From: Jimmy Wales (jwales@bomis.com)
Date: Wed Aug 01 2001 - 12:22:50 MDT
Joaquim Almgren Gāndara wrote:
> I don't quite understand this. Why place the threshold at 1.0? What
> evidence is there indicating that the average human (plus AI
> advantages such as codic cortex) is smart enough to progress to higher
> levels of intelligence? Why not someone half as smart (0.5) or 1.5 or
> 7.0 or any other arbitrary number? I think you're being
> antropocentric.
I think the point is that if we could build a single human-equivalent, and
let's say equivalent to the average scientist, so that's probably 1.1 as
compared to the average, then we can just get busy and build a few million
of them, thus increasing the total brainpower devoted to science by a very
large margin.

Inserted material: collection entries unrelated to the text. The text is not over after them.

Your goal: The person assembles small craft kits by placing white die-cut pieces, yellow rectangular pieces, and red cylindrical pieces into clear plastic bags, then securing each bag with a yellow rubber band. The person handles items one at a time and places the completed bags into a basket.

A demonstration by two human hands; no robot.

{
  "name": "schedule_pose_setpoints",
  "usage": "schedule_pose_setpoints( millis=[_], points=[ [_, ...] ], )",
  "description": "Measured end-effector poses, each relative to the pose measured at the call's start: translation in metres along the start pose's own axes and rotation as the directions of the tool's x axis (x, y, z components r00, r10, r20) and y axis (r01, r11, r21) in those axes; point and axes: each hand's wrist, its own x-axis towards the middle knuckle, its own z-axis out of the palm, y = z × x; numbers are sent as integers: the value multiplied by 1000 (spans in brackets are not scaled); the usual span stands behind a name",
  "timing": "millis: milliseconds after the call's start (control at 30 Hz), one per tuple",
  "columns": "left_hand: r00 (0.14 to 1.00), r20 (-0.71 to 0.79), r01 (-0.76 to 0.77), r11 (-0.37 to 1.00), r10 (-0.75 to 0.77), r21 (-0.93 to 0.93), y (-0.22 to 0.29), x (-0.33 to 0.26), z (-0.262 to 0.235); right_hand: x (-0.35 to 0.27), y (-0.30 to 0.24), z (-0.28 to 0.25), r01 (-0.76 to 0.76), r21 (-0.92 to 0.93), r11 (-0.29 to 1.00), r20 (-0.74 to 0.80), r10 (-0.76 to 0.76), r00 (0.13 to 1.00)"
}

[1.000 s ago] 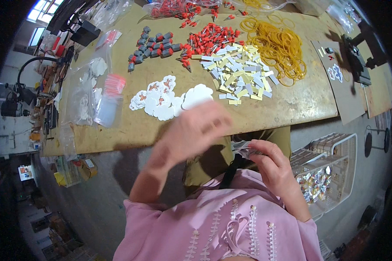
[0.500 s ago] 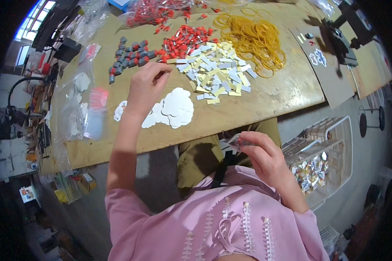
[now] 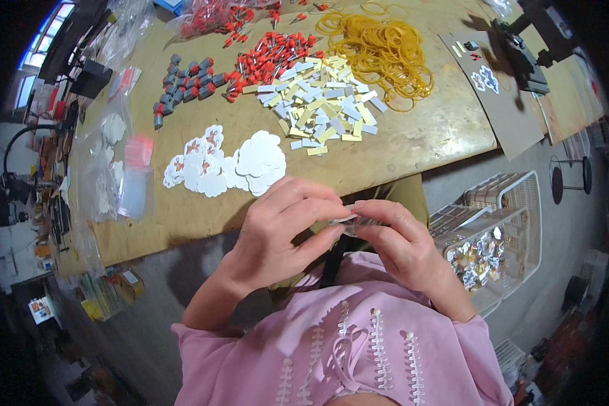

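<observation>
Both hands meet just below the near edge of the worktop (image 3: 413,145), in front of the person's chest. The left hand (image 3: 277,233) and the right hand (image 3: 402,247) pinch between them a small clear plastic packet (image 3: 353,221), thumbs and forefingers closed on it from either side; what it contains is too small to make out. This looks like the packing step, with a piece being worked into or sealed inside the packet while it is held up off the wood. On the worktop, well apart from the hands, lie white cloud-shaped cards (image 3: 233,166), a heap of pale yellow and white strips (image 3: 325,108), red ferrules (image 3: 271,61), grey ferrules (image 3: 183,78) and a tangle of yellow rubber bands (image 3: 382,51). A white wire basket (image 3: 514,223) with shiny filled packets stands at the person's right. The next move probably calls for a steady two-handed pinch, so the slippery film does not twist or slide.
</observation>
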Motion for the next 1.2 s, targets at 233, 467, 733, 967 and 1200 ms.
schedule_pose_setpoints(
  millis=[233,467,733,967,1200],
  points=[
    [968,240,-130,971,79,202,-9,4,22,-11,4,3,-62,30,998,40,61,997],
    [982,184,-62,993,43,101,-29,61,24,-24,15,-11,-90,-98,991,-33,87,996],
    [999,27,23,891,-40,453,-63,157,58,-42,23,-12,-161,-48,986,-79,157,985],
    [994,86,24,927,-60,374,-75,165,92,-57,35,-16,-190,-48,981,-123,183,975],
    [974,213,22,965,-80,261,-46,159,82,-60,41,-21,-202,-3,979,-69,201,977]
  ],
)
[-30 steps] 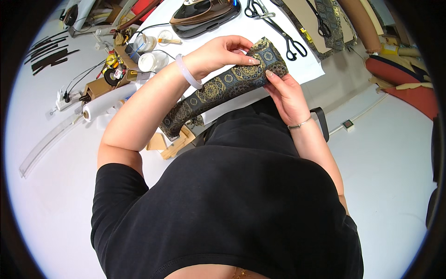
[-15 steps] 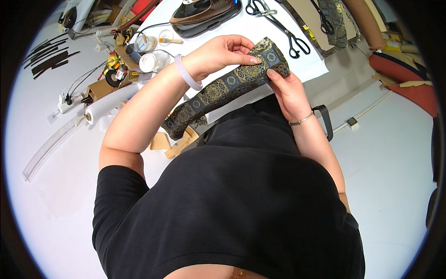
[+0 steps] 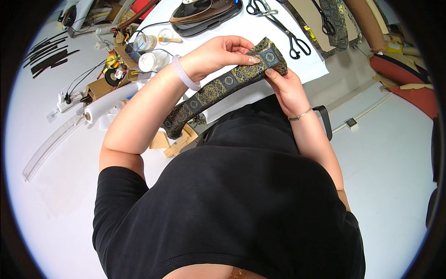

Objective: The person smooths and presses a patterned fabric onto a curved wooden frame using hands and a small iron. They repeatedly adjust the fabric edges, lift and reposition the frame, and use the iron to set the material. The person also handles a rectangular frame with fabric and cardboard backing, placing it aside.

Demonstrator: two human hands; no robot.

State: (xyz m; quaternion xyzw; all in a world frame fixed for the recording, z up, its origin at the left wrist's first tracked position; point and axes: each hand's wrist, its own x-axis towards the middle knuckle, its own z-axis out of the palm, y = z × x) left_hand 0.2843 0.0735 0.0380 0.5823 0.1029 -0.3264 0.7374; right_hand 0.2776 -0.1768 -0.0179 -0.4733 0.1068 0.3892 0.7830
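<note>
Gripping one end of a dark patterned fabric strip (image 3: 218, 88), both hands pinch it: left hand (image 3: 218, 55), right hand (image 3: 284, 86).

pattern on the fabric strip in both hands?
Long dark fabric strip: black ground with gold ornamental medallions, clearest in the head view.

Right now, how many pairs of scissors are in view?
2: one pair of scissors lies right of the iron; another pair lies further right. More may be hidden.
</note>
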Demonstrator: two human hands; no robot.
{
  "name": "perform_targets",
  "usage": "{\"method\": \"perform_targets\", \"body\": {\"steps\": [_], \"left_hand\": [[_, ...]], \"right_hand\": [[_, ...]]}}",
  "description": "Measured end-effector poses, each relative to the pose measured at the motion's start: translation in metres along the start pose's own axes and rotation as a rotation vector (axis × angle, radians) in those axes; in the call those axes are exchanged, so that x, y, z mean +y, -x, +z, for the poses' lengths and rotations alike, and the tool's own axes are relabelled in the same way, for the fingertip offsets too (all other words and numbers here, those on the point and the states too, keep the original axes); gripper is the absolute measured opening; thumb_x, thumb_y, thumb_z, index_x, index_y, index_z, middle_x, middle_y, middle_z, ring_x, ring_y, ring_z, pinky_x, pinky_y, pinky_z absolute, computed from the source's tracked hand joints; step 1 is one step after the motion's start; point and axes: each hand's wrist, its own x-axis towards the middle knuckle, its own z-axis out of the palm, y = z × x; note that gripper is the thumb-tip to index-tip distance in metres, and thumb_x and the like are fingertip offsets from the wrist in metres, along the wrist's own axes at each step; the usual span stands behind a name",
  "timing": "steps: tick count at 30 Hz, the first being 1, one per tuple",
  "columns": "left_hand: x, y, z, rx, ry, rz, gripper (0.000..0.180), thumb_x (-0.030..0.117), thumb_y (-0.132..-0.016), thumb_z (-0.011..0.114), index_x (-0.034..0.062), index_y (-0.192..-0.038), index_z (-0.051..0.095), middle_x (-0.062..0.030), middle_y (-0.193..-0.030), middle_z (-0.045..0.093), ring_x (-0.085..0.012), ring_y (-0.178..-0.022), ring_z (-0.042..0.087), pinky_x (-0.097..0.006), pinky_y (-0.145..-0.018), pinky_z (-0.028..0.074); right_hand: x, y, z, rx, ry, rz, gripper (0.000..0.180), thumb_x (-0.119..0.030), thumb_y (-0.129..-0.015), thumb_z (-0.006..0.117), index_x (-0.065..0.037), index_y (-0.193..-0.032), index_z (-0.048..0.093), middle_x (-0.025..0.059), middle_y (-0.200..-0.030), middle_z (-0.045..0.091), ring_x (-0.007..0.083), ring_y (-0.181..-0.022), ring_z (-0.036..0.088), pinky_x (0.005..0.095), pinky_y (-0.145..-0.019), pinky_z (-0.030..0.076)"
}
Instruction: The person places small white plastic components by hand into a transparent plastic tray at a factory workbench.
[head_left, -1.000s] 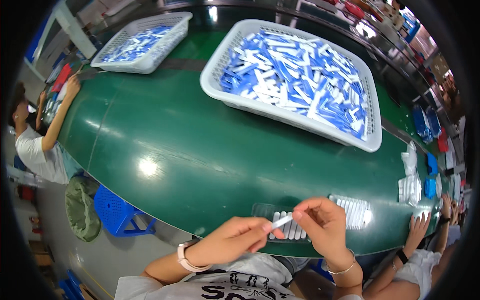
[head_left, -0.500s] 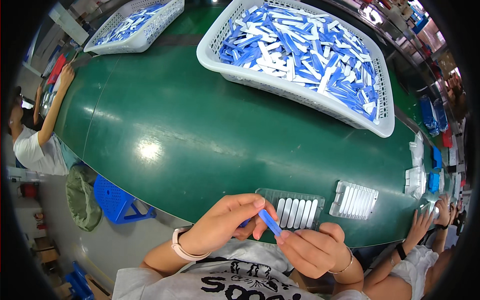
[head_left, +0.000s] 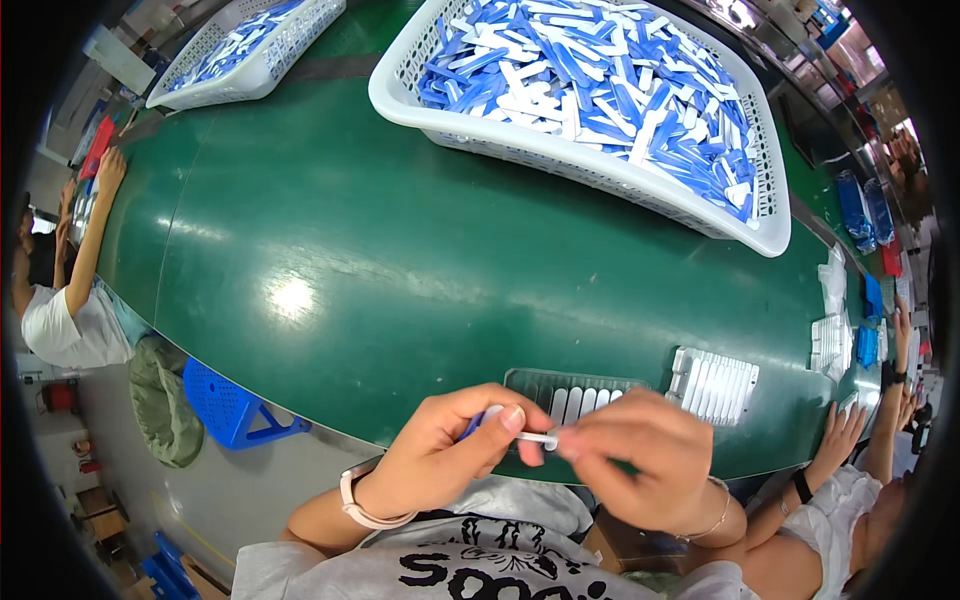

With AI advantages such as codic cortex, high speed interactions
with each other (perhaps to such a degree that really we wouldn't naturally
think of them as a 1,000,000 scientist-equivalents, but as a single supermind),
and so on, they'd get there.
One of the distinctions that Gordon Worley raised, and that I've been harping
on as well, is that "0.5" humans can mean either "just as smart as a human, but
running at half speed" or it can mean "half as smart as a human".